## Task description:
Everything in the listing that follows should be reproduced exactly except the pictures.
· · · ·
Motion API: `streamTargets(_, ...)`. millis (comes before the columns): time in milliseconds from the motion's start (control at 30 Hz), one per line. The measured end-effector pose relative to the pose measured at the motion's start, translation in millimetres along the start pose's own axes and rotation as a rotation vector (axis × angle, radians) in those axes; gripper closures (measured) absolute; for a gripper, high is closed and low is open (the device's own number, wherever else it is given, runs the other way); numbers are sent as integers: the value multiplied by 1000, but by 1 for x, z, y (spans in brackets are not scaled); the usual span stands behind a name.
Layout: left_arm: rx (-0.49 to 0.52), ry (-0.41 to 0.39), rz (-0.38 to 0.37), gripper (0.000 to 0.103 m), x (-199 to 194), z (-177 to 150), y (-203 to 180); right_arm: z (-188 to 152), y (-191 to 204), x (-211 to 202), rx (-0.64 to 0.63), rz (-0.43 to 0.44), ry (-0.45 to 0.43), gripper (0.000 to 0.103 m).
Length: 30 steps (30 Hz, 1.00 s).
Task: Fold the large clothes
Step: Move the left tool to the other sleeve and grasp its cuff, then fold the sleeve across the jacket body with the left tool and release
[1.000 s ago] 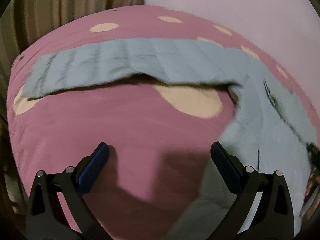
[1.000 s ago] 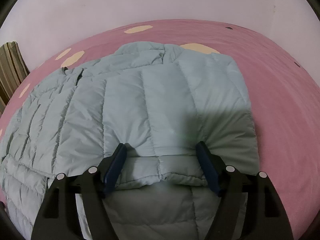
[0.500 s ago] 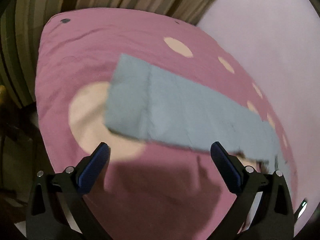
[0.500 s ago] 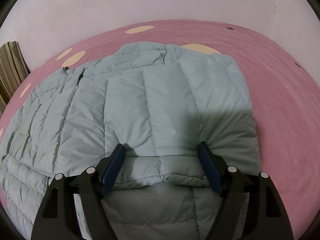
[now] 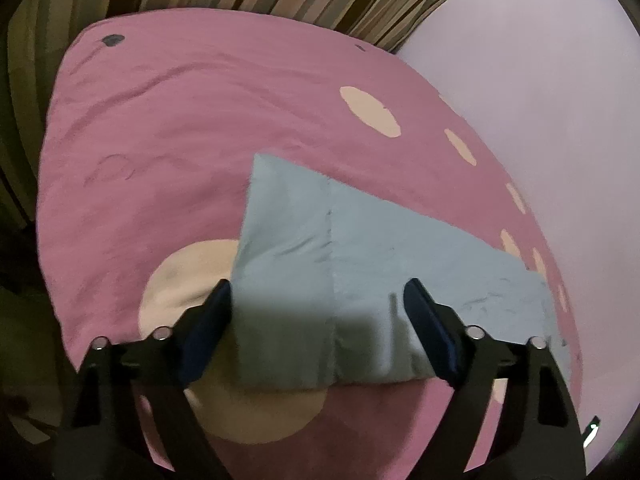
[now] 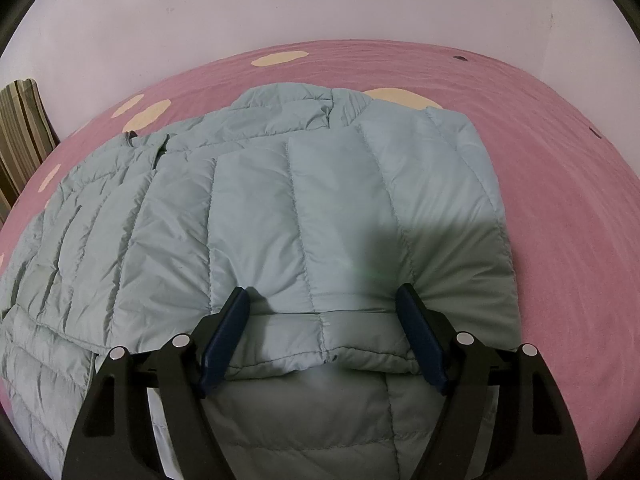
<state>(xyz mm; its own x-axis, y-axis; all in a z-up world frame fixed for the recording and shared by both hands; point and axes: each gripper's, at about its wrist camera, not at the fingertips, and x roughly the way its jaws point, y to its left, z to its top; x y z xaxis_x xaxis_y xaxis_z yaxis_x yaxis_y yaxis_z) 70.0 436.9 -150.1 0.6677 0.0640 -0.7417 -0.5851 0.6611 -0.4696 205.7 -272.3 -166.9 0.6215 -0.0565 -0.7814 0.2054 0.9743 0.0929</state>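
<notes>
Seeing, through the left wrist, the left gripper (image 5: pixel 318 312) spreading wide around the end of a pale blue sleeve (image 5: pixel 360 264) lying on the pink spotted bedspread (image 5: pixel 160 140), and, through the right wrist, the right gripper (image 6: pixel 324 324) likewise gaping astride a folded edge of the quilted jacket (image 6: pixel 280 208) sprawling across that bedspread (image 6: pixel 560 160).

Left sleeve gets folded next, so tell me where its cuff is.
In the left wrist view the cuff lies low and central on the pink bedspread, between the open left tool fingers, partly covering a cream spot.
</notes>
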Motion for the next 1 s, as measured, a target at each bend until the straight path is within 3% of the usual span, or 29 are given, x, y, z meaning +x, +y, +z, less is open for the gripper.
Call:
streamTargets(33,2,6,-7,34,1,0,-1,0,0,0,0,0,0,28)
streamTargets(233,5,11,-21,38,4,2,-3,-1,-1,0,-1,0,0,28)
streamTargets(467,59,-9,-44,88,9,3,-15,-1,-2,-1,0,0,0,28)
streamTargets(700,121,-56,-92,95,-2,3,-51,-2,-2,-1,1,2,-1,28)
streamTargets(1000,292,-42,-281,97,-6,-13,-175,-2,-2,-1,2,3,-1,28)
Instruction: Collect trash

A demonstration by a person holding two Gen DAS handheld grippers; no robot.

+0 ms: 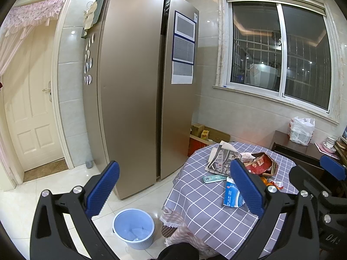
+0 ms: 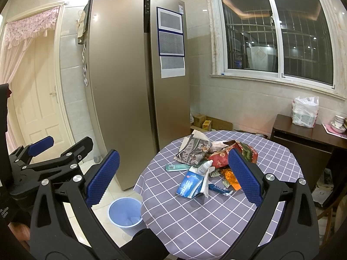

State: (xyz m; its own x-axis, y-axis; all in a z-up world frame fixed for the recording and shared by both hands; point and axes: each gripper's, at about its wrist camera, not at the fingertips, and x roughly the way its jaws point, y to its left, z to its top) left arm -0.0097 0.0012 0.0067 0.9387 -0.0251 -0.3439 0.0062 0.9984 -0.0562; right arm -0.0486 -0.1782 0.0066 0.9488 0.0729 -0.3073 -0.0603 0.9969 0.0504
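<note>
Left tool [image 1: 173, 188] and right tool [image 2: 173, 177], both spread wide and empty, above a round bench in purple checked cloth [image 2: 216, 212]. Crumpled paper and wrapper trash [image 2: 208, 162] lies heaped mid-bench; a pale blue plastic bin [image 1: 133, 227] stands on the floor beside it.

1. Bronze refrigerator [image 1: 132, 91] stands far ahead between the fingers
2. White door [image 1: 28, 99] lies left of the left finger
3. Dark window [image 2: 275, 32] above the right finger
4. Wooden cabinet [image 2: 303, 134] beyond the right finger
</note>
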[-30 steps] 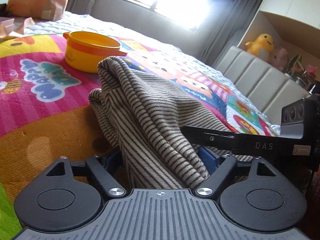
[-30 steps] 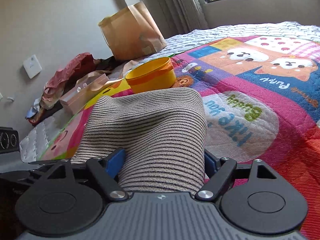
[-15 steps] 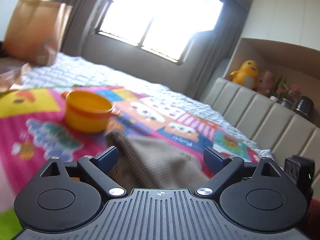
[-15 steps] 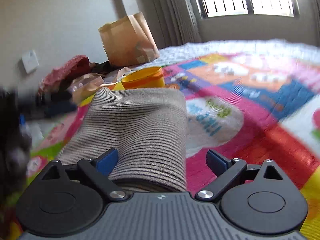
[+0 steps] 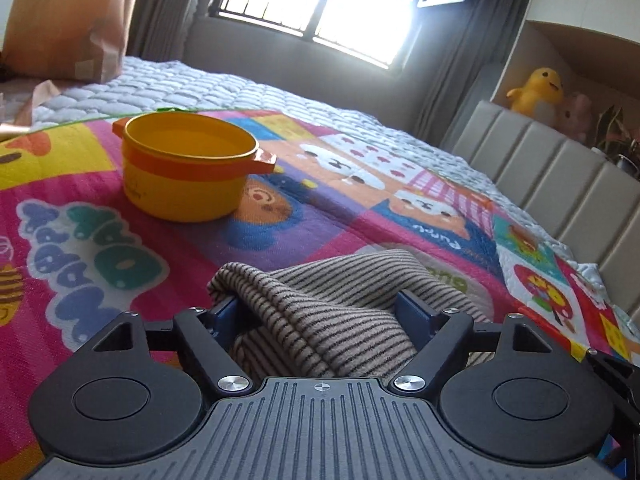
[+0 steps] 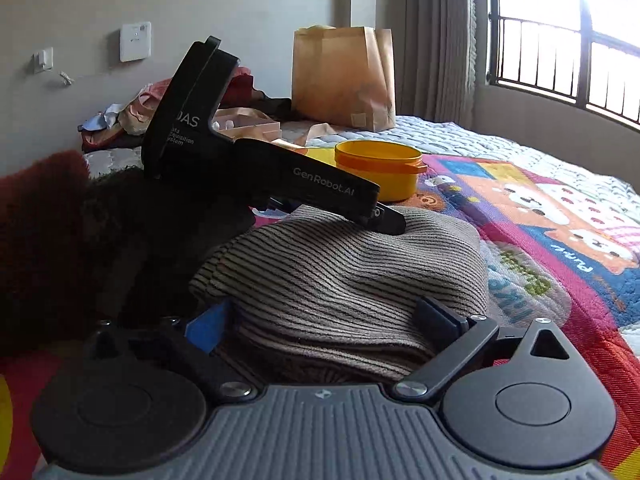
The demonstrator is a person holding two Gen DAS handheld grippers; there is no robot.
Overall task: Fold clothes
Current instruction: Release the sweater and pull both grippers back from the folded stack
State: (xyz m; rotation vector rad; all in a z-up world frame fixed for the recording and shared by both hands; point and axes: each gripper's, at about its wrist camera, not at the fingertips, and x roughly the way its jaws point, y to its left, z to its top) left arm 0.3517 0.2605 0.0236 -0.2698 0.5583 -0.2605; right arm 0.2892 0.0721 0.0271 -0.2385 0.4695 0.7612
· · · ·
## Result below:
Motion API: `streamTargets(_, ...)`. millis (comes before the columns): time in milliseconds from the motion's start (control at 30 Hz), one per line. The measured end-effector pose relative to the pose measured at the motion's start, translation in millimetres along the start pose's own axes and rotation as a rotation vector (axis × angle, radians) in those axes; gripper closures (measured) absolute; for a gripper, high is closed and low is open (the device's own number, wherever else it is given, runs the other way); numbers are sent as integers: the value multiplied by 1000, but by 1 for x, z, y (spans in brackets are not scaled); the usual span stands behind a name.
Layout: left_arm: rx (-0.49 to 0.52), ry (-0.41 to 0.39), rz (-0.38 to 0.37), gripper (0.000 to 0.103 m), x (-199 to 194), z (-177 to 150), y (-203 to 180); right_arm: z (-188 to 152), y (-191 to 204), x (-211 to 202), rx (-0.64 to 0.63), rz (-0.43 to 0.44), ry (-0.45 to 0.43), gripper (0.000 to 0.103 m).
Length: 30 steps (30 Hz, 1.00 s).
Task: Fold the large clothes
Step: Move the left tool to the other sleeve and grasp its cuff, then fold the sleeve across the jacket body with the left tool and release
[1.000 s ago] 
[1.000 s ago] 
[0.500 s ago] 
[0.500 s ago] 
[now] 
[now] 
<state>(xyz mm; its own x-axis, y-axis; all in a z-up world frame fixed for the recording and shared by both hands; point and axes: each gripper's, at about its wrist camera, not at the fingertips, and x roughly the way its jaws point, y to its left, z to its top; x y z xaxis_x xaxis_y xaxis_z yaxis_x yaxis_y yaxis_z) 70.0 436.9 -150.1 0.6677 0.0640 -0.7417 -0.5851 0.6611 -0.4696 205.7 -272.3 -166.9 0.6215 -0.0565 -0.7814 0.2054 0.9743 0.0929</state>
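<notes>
Seeing, through the left wrist, the left gripper (image 5: pixel 318 312) spreading wide around the end of a pale blue sleeve (image 5: pixel 360 264) lying on the pink spotted bedspread (image 5: pixel 160 140), and, through the right wrist, the right gripper (image 6: pixel 324 324) likewise gaping astride a folded edge of the quilted jacket (image 6: pixel 280 208) sprawling across that bedspread (image 6: pixel 560 160).

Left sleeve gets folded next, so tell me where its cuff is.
In the left wrist view the cuff lies low and central on the pink bedspread, between the open left tool fingers, partly covering a cream spot.
</notes>
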Motion for the next 1 s, as measured, a target at each bend until the straight path is within 3% of the usual span, or 29 are given, x, y, z meaning +x, +y, +z, less is open for the gripper.
Call:
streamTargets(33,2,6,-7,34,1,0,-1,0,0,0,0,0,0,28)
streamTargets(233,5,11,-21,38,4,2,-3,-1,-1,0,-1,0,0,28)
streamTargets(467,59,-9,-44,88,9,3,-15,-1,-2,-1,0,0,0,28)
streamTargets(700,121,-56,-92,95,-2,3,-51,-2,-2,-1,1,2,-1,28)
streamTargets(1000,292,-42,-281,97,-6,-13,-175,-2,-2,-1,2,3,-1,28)
Instruction: Collect trash

A demonstration by a person holding two Gen DAS handheld grippers; no robot.

+0 ms: 
+0 ms: 

State: (xyz m; its own x-axis, y-axis; all in a z-up world frame fixed for the recording and shared by both hands; point and axes: each gripper's, at about its wrist camera, not at the fingertips, and x roughly the way its jaws point, y to its left, z to its top) left arm -0.0097 0.0012 0.0067 0.9387 -0.0251 -0.3439 0.0062 0.9984 -0.0562; right arm -0.0486 -0.1782 0.0066 0.9488 0.0729 -0.3073 -0.0603 0.9969 0.0504
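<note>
Left tool [image 1: 173, 188] and right tool [image 2: 173, 177], both spread wide and empty, above a round bench in purple checked cloth [image 2: 216, 212]. Crumpled paper and wrapper trash [image 2: 208, 162] lies heaped mid-bench; a pale blue plastic bin [image 1: 133, 227] stands on the floor beside it.

1. Bronze refrigerator [image 1: 132, 91] stands far ahead between the fingers
2. White door [image 1: 28, 99] lies left of the left finger
3. Dark window [image 2: 275, 32] above the right finger
4. Wooden cabinet [image 2: 303, 134] beyond the right finger
</note>
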[-30 steps] 
[-30 steps] 
[-15 steps] 
[-15 steps] 
[+0 steps] 
[+0 steps] 
The demonstrator is a person holding two Gen DAS handheld grippers; there is no robot.
Overall task: Fold clothes
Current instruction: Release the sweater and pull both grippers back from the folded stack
State: (xyz m; rotation vector rad; all in a z-up world frame fixed for the recording and shared by both hands; point and axes: each gripper's, at about its wrist camera, not at the fingertips, and x roughly the way its jaws point, y to its left, z to its top) left arm 0.3517 0.2605 0.0236 -0.2698 0.5583 -0.2605; right arm 0.2892 0.0721 0.0271 -0.2385 0.4695 0.7612

This exercise has now been completed.